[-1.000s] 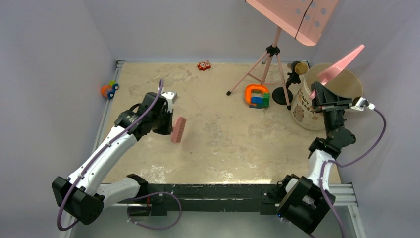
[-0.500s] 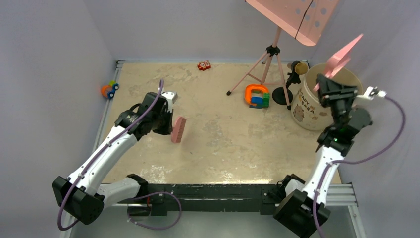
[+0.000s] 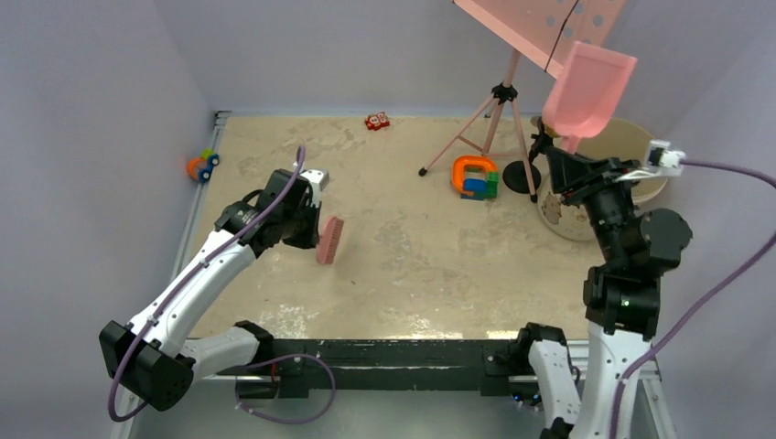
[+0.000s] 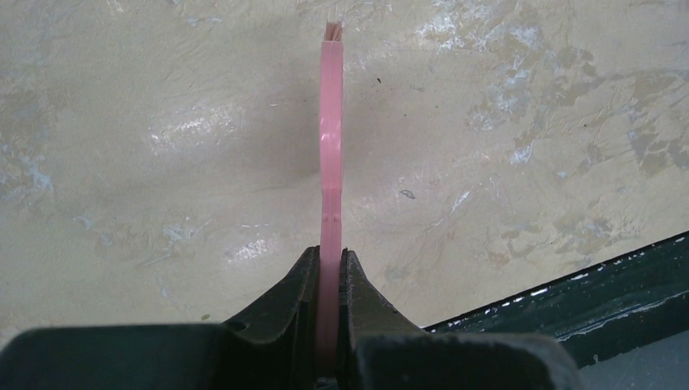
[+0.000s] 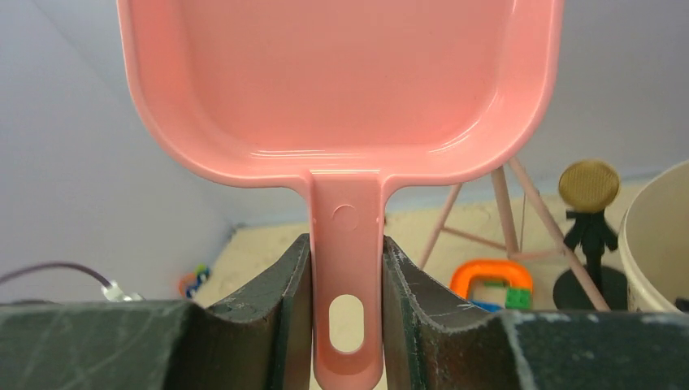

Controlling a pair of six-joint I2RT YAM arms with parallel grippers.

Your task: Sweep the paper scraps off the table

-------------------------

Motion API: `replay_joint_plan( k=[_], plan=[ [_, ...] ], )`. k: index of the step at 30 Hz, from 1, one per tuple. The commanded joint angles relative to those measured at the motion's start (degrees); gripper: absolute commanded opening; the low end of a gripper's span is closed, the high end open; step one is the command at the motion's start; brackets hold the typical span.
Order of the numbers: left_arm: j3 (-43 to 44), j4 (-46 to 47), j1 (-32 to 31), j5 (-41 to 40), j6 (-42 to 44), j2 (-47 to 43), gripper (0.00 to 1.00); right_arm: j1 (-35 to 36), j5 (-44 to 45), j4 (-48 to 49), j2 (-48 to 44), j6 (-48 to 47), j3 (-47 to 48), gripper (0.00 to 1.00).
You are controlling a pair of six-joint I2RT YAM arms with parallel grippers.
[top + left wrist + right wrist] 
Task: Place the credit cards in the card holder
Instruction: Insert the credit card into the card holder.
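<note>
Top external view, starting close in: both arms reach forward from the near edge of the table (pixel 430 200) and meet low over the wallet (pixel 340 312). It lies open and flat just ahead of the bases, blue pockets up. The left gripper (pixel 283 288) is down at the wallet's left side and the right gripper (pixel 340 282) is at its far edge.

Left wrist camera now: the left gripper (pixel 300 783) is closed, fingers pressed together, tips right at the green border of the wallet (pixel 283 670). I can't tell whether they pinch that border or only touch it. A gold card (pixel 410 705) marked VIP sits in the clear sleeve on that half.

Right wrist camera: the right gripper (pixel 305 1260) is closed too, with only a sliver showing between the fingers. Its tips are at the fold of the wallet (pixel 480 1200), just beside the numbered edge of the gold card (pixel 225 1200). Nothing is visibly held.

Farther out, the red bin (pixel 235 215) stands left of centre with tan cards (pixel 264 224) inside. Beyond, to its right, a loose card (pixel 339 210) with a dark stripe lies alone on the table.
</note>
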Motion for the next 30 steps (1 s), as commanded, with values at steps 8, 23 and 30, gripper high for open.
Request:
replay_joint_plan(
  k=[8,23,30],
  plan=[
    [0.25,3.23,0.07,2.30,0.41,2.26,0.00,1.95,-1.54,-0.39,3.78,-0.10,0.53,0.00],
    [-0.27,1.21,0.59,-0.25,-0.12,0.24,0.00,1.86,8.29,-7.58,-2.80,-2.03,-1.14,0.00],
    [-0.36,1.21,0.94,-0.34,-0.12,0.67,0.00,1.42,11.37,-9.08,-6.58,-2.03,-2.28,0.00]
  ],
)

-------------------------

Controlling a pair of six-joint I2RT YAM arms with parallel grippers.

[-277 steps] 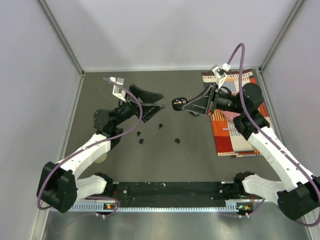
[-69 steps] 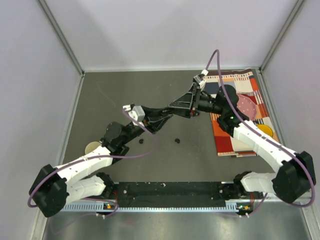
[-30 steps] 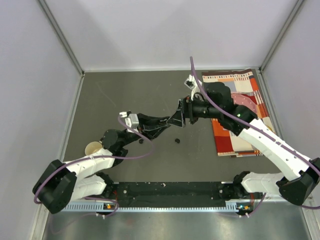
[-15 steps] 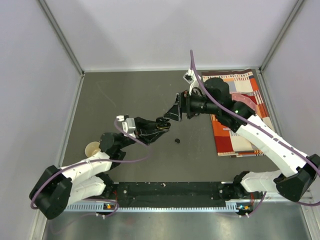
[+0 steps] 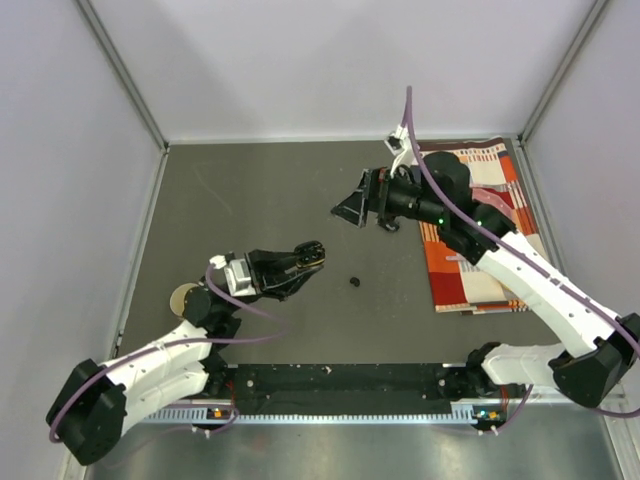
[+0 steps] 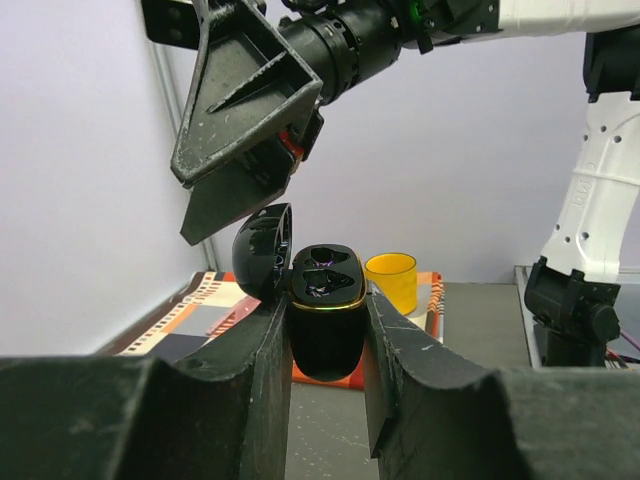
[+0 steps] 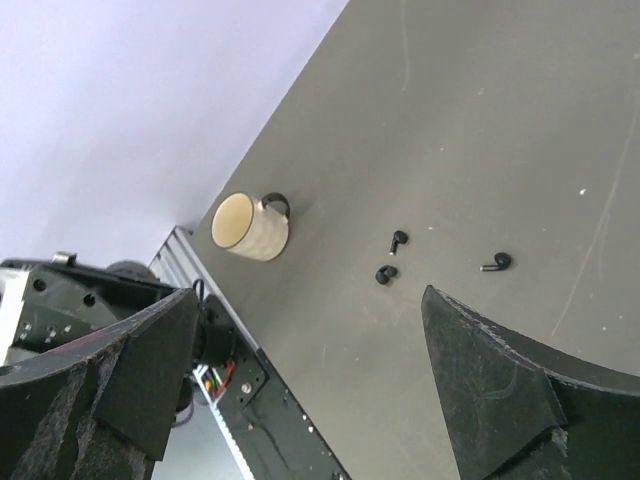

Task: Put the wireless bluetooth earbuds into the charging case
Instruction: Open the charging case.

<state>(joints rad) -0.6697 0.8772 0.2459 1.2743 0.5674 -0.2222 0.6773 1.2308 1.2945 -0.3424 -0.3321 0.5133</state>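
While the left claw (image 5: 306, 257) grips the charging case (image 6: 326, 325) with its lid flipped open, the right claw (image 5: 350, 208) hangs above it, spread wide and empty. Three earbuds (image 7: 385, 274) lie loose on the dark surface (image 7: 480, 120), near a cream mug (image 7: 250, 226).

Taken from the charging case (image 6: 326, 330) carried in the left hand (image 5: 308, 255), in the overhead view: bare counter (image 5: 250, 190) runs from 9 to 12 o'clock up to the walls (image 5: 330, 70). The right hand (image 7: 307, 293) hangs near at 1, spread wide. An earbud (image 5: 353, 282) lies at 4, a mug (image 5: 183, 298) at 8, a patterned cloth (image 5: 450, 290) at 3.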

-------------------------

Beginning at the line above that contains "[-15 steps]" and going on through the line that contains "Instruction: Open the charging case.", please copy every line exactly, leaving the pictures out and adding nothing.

# Solution for this problem
[-15 steps] 
[+0 steps] 
[+0 steps] 
[+0 steps] 

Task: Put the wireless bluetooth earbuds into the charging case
Instruction: Open the charging case.

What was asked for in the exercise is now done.